Au terme de l'évaluation, le centre d'évaluation remet un rapport au prestataire et à l'Agence nationale de la sécurité des systèmes d'information. Lorsqu'elle a réalisé l'évaluation, l'agence remet un rapport d'évaluation au prestataire.
Le rapport d'évaluation est un document confidentiel susceptible de contenir des informations dont la révélation est réprimée par les dispositions de l'article 226-13 du code pénal. Il est, le cas échéant, couvert par le secret de la défense nationale.

Au vu du rapport d'évaluation et, le cas échéant, des conclusions d'une enquête administrative sur le prestataire menée en application de l'article L. 114-1 du code de la sécurité intérieure, le directeur général de l'Agence nationale de la sécurité des systèmes d'information décide de qualifier ou non le prestataire.

Lorsqu'il décide de qualifier le prestataire, le directeur général de l'Agence nationale de la sécurité des systèmes d'information lui notifie une décision attestant sa capacité à respecter les règles mentionnées au premier alinéa de l'article 10 et précisant, s'il y a lieu, le niveau de qualification obtenu. La décision précise les services qualifiés et est assortie, le cas échéant, de conditions et de réserves.

La qualification est valable pour une durée maximale de trois ans et peut être renouvelée dans les mêmes conditions.
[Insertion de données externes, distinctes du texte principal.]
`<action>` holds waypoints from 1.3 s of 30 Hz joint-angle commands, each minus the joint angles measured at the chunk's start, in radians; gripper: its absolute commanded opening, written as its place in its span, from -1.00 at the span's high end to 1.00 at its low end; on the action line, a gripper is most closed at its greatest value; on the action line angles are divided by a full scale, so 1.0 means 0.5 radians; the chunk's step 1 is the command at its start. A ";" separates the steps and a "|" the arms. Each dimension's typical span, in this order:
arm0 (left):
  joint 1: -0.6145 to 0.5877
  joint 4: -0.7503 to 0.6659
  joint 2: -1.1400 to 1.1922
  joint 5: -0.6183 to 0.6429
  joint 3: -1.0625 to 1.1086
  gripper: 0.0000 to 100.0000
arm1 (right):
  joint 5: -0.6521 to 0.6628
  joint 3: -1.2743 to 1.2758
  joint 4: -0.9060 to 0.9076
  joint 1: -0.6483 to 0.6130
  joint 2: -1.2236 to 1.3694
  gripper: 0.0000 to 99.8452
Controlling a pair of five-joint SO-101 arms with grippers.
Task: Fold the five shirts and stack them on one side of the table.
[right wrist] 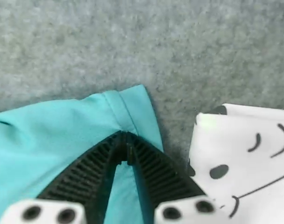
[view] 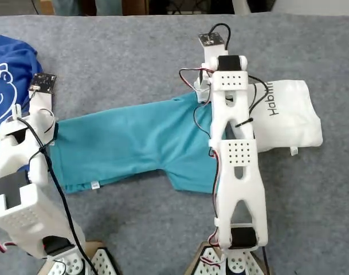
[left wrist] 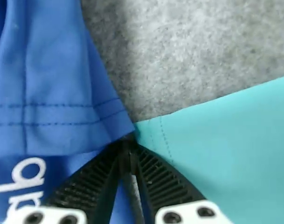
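Fold grasp: left gripper (left wrist: 128, 148) and right gripper (right wrist: 124, 142) clamped tight on teal shirt (view: 134, 143).
Best to carry both ends level and taut, clear of blue shirt (view: 8, 74), for a square fold.

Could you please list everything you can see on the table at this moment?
teal shirt: one, teal, spread out across the middle of the table.
blue shirt: one, blue with white print, at the far left edge, beside the teal shirt's end.
white shirt: one, white with dark print, folded, on the right, partly hidden by an arm.
table: one, grey felt-like surface, under all the shirts.
left arm: one, white, over the teal shirt's left end.
right arm: one, white, over the teal shirt's right end.
left tool: one, black, shut on the teal shirt's hem.
right tool: one, black, shut on the teal shirt's edge.
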 commanded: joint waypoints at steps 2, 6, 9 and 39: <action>-0.087 0.101 -0.169 -0.012 -0.051 0.94 | -0.003 -0.296 0.064 -0.049 -0.011 0.97; 0.017 0.313 -0.559 0.083 -0.054 0.94 | -0.003 -0.327 0.064 -0.071 -0.066 0.97; 0.189 0.402 -0.801 0.187 -0.044 0.94 | -0.003 -0.327 0.068 -0.068 -0.158 0.97; 0.066 0.789 0.184 0.463 -0.738 0.94 | -0.015 -0.330 -0.058 0.006 0.180 0.97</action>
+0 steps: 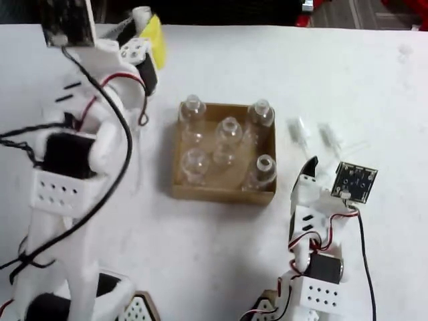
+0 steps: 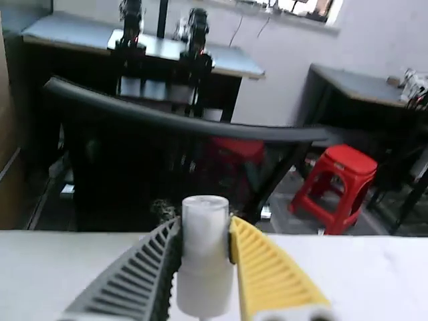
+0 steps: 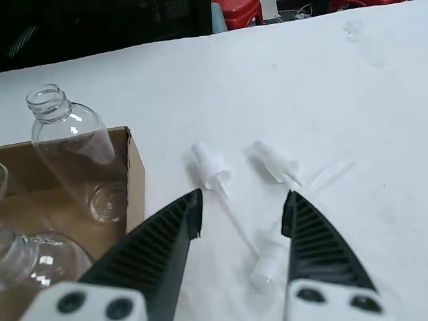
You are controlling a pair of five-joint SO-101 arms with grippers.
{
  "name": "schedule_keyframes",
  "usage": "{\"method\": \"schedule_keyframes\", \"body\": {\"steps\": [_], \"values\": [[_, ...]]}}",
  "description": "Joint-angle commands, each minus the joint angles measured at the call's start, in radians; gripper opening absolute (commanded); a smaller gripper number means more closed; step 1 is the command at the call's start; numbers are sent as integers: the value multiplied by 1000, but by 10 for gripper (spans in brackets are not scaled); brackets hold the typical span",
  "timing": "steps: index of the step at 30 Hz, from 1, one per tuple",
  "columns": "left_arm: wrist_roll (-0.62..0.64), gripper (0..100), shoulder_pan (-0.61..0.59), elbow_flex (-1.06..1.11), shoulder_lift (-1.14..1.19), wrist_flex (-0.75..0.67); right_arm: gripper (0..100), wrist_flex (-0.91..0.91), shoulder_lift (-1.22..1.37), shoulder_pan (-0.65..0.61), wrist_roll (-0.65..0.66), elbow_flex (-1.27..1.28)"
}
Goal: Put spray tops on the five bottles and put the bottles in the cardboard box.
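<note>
Quick status from the remote seat. All five bottles [image 1: 228,134] are standing upright inside the cardboard box [image 1: 224,194], mid worktop [image 1: 374,80]. The one I can see close up in the right wrist view has a bare open neck, so I reckon the capping is barely started, if at all.

The left gripper [image 2: 204,224] is clenched on a white spray top [image 2: 204,267], pinched between the grey and yellow fingers, and it's held up above the worktop edge, well apart from the box. The right gripper [image 3: 242,210] is released, jaws spread wide, hovering just beside the box wall over a few loose spray tops [image 3: 210,167] lying flat on the worktop.

My guess on handling:
- The tops look like light, smooth plastic with a thin dip tube trailing off, and that tube will probably bend or snag on a bottle rim
- I'd grab them by the fat collar, never by the tube or nozzle
- The bottles look like thin clear plastic, empty, so very light and easy to tip or squash
- I'd hold one at the shoulder just under the neck, with a gentle squeeze, while the other arm seats the top
</note>
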Motion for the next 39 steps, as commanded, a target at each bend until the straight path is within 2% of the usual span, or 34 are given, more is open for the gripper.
{"method": "schedule_keyframes", "body": {"steps": [1, 4, 6, 14, 22, 30, 39], "values": [[-9, 21, 61, 230, -53, -516, 173, -27, -4, 16, 2, -6], [-14, 21, 97, 348, -42, -798, 173, -27, -4, 18, 2, -6], [-14, 21, 110, 384, -10, -898, 173, -27, -4, 18, 2, -6], [-15, 21, 77, 390, 183, -1011, 173, -28, -4, 16, 2, -6], [-14, 21, 82, 433, 209, -1023, 173, -130, -4, 16, 2, 41], [-14, 22, 81, 555, -13, -962, 173, -131, 2, -15, 101, 44], [-14, 22, 47, 565, 44, -965, 173, -131, 2, -12, 104, 46]]}}
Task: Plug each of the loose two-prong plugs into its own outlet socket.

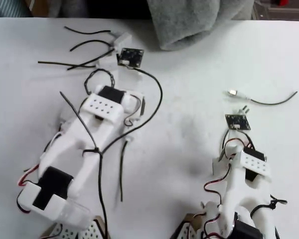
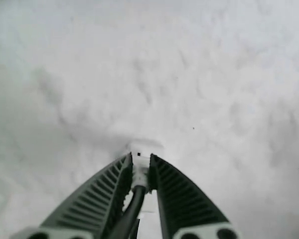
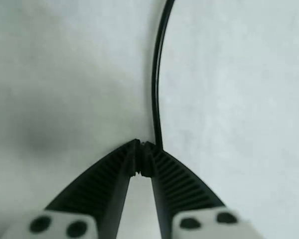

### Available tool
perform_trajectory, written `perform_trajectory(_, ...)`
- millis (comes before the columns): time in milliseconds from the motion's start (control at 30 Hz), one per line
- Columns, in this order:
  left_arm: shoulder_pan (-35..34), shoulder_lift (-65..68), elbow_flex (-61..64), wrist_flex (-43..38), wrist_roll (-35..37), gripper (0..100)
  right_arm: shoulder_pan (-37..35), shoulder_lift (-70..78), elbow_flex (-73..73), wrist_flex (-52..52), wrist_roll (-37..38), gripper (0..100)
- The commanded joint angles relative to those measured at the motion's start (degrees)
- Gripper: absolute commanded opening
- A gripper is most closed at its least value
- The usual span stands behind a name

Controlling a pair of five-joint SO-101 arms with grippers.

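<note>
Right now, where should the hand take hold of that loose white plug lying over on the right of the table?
Pinch the white plug across the two long sides of its body, coming straight down from above. It lies flat on the table, so nothing fits under it, and its black cable trails off one end, leaving the sides free.

Bright, diffuse light. Table near blown out, mild glare. Shadows soft & faint: grey patch mid-table, thin ones under left arm & right arm. Grey shade near right gripper, fainter by left gripper.
</note>
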Motion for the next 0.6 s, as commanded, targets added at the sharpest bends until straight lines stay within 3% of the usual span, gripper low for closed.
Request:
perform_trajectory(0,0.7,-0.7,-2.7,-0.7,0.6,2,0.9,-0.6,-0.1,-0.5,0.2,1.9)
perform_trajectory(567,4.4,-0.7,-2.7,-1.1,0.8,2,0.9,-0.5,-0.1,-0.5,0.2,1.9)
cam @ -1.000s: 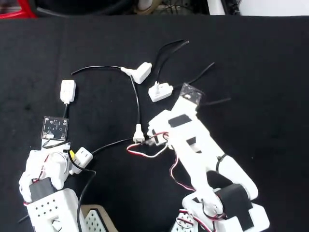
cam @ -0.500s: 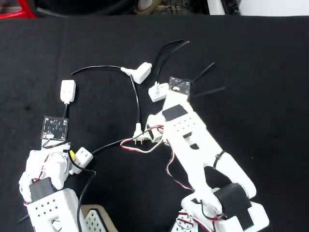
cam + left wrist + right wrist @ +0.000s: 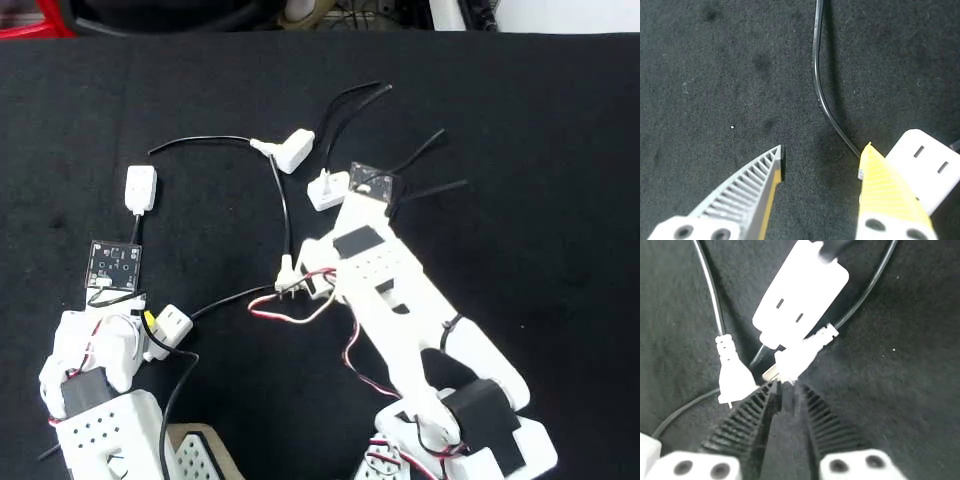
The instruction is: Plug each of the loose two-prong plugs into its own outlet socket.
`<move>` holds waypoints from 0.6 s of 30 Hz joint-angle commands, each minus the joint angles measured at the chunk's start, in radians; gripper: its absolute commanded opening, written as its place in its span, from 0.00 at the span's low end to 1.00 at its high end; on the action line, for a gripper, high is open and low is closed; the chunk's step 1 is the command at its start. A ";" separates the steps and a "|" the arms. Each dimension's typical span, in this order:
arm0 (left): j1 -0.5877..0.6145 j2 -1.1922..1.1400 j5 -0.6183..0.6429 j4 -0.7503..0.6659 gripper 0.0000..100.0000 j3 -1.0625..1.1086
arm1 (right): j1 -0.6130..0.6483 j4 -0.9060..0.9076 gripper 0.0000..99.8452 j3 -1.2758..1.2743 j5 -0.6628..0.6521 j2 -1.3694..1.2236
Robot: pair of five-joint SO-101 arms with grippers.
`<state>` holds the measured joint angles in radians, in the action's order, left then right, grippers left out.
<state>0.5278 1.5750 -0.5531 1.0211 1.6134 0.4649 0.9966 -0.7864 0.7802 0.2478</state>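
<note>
My right gripper has black fingers a narrow gap apart. Its tips are at the end of a small white two-prong plug, which lies against a white outlet socket with two slots. A second white plug on a black cable lies beside them. From above, the right arm ends over a white outlet piece. My left gripper is open over bare cloth. Its yellow finger is next to another white outlet socket, which also shows from above.
The table is covered in black cloth. Another white socket, a white angled plug and a small plug lie on it, joined by black cables. Loose cable ends trail toward the back. The right half holds nothing.
The right arm swung left, so its wrist now sits over the white outlet piece instead of to its right. The left arm has not moved.
</note>
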 commanded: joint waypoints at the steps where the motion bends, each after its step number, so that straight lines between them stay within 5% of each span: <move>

L'Agence nationale de la sécurité des systèmes d'information peut s'assurer à tout moment que le prestataire respecte les règles au vu desquelles il a été qualifié. Le prestataire l'informe sans délai de toute modification des circonstances dans lesquelles il a été qualifié.
En cas de manquement aux conditions et réserves fixées par la décision de qualification ou en cas de changement des circonstances de droit ou de fait dans lesquelles le prestataire a été qualifié, le directeur général de l'Agence nationale de la sécurité des systèmes d'information peut, après que le prestataire a pu faire valoir ses observations, suspendre ou abroger la qualification.